PROBLEM:
In the entries that follow, find the line containing "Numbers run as" and the line containing "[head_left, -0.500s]", then retype exactly the lines from the first through the second, pictures excluded.
[Start of Attachment]
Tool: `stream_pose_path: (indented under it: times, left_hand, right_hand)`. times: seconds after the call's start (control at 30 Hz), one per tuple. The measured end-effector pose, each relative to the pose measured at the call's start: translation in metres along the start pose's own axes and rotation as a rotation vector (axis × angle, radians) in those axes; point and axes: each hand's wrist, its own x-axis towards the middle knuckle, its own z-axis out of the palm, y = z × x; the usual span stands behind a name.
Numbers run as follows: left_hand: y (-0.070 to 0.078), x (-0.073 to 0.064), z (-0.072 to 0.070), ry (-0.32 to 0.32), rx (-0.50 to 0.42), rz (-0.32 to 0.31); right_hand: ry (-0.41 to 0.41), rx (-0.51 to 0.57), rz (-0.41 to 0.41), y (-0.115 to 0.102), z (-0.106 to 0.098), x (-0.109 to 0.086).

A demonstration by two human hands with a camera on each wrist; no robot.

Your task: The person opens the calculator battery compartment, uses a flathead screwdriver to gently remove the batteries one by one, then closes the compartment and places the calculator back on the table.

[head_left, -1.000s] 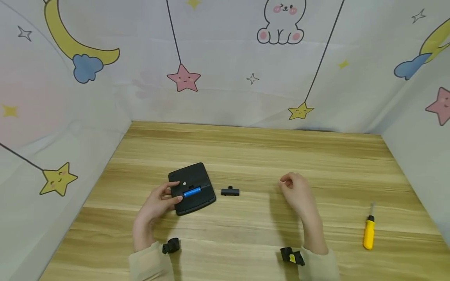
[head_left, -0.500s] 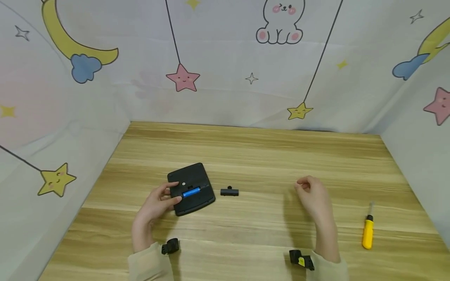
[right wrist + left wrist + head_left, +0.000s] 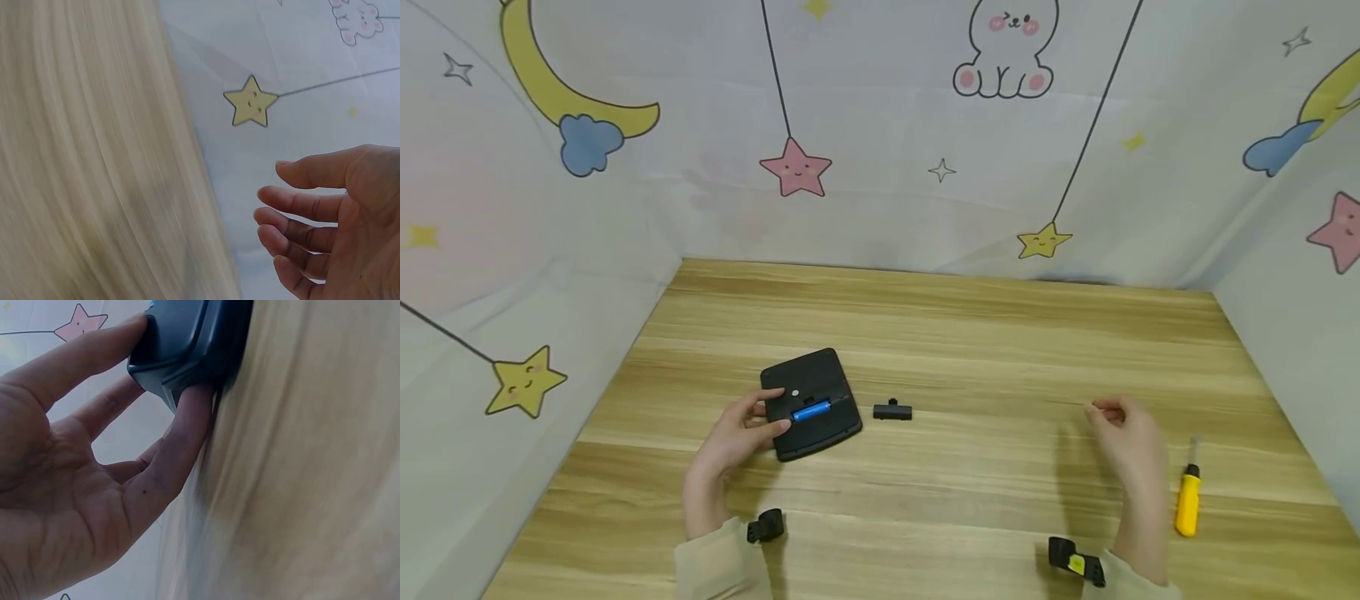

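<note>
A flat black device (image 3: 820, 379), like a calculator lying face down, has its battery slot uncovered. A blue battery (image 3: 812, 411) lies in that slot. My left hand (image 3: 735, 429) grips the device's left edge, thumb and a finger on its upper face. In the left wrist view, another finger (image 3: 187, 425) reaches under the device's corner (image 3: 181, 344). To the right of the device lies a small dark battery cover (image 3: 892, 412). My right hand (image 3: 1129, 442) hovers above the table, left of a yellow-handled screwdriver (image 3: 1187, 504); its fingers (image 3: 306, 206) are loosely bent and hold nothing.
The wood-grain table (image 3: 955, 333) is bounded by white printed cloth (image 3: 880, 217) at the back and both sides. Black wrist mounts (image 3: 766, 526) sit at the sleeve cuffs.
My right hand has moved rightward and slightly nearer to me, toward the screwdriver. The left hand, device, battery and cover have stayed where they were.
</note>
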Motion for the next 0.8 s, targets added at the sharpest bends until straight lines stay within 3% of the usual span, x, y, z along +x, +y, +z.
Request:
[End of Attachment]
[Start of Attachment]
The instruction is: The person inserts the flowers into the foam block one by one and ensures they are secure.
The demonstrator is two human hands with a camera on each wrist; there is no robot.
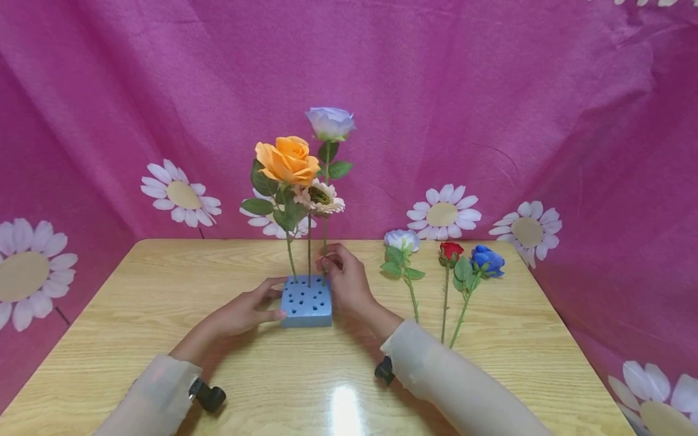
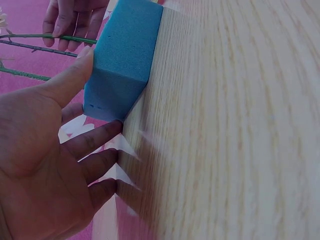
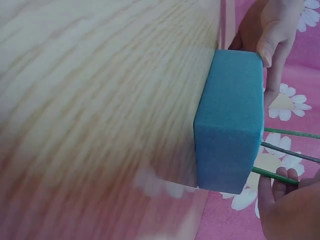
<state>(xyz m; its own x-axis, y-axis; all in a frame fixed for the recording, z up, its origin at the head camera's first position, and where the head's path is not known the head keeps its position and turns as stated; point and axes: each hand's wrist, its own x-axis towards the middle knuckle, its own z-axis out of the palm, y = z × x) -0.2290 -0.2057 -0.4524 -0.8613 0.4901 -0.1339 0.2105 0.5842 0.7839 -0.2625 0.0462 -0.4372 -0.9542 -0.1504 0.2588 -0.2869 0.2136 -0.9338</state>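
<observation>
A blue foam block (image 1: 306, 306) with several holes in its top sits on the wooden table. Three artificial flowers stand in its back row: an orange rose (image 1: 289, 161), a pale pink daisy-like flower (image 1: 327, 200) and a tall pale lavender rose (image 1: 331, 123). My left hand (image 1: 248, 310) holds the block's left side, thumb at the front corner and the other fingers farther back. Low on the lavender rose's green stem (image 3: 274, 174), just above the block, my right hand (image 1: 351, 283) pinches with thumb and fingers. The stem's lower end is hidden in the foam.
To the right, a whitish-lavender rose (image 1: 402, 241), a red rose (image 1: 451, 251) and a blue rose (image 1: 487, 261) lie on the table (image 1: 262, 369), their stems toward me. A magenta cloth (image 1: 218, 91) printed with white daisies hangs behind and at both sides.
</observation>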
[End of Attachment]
WORKED SOLUTION:
Numbers run as follows: left_hand: y (-0.070 to 0.078), x (-0.073 to 0.064), z (-0.072 to 0.070), ry (-0.32 to 0.32), rx (-0.50 to 0.42), rz (-0.32 to 0.31); right_hand: ry (-0.41 to 0.41), rx (-0.51 to 0.57), rz (-0.41 to 0.41), y (-0.115 to 0.102), z (-0.106 to 0.098), x (-0.109 to 0.086).

A demonstration by two human hands with a camera on each wrist; no robot.

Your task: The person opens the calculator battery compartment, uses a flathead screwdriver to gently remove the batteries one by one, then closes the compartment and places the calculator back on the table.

[head_left, -1.000s] 
[head_left, -0.500s] 

The output above is the complete answer.